● What the exercise asks
Copy precisely the first line of the material below and every later line, stopping with the line that contains "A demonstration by".

● Input data

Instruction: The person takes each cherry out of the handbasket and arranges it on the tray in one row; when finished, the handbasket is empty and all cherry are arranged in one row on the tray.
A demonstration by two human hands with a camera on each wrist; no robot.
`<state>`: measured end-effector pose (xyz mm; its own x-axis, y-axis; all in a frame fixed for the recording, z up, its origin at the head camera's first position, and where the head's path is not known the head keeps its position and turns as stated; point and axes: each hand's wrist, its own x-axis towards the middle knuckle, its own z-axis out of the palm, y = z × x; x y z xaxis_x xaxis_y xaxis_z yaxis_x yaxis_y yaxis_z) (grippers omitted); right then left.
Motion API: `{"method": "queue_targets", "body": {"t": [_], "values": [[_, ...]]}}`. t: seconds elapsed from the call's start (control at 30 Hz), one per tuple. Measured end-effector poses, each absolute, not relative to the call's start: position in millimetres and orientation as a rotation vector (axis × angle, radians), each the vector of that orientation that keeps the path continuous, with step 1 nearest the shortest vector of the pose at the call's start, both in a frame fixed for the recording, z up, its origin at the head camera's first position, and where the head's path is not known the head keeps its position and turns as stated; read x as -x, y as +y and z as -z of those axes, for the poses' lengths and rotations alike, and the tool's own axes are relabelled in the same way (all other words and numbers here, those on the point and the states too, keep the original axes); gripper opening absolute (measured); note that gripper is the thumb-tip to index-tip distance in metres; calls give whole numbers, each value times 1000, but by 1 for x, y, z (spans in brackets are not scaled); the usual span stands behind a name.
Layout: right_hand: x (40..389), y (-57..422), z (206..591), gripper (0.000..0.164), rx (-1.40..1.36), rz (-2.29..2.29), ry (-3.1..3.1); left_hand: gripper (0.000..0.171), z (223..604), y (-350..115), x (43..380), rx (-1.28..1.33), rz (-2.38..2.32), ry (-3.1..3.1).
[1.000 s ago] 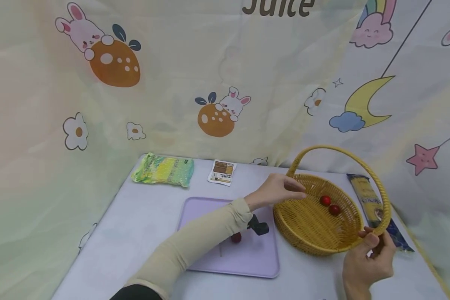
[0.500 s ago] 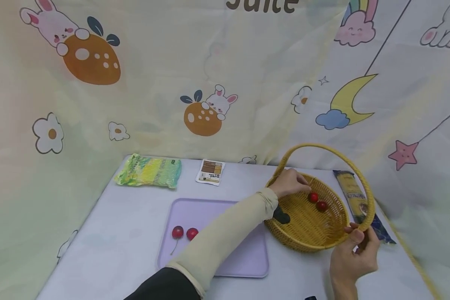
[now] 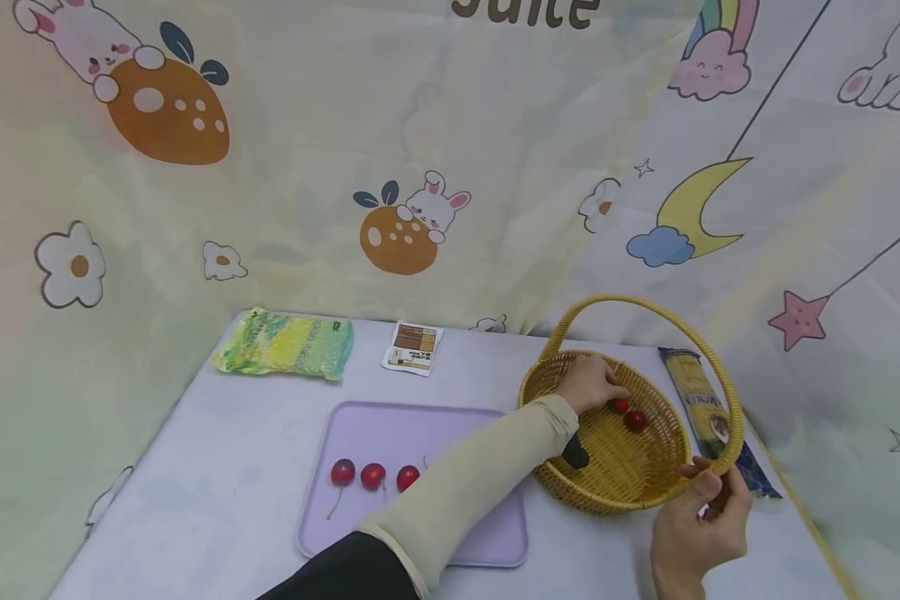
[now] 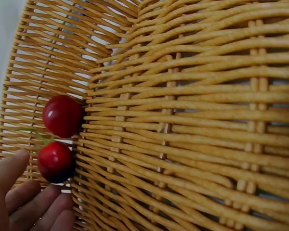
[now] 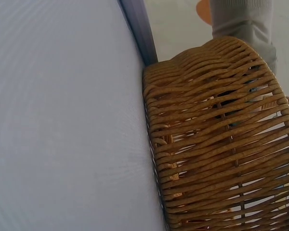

● Answer to this task
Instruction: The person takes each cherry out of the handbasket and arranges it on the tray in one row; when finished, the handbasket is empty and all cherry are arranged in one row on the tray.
A demonstration by two human hands with a camera on each wrist; no robot.

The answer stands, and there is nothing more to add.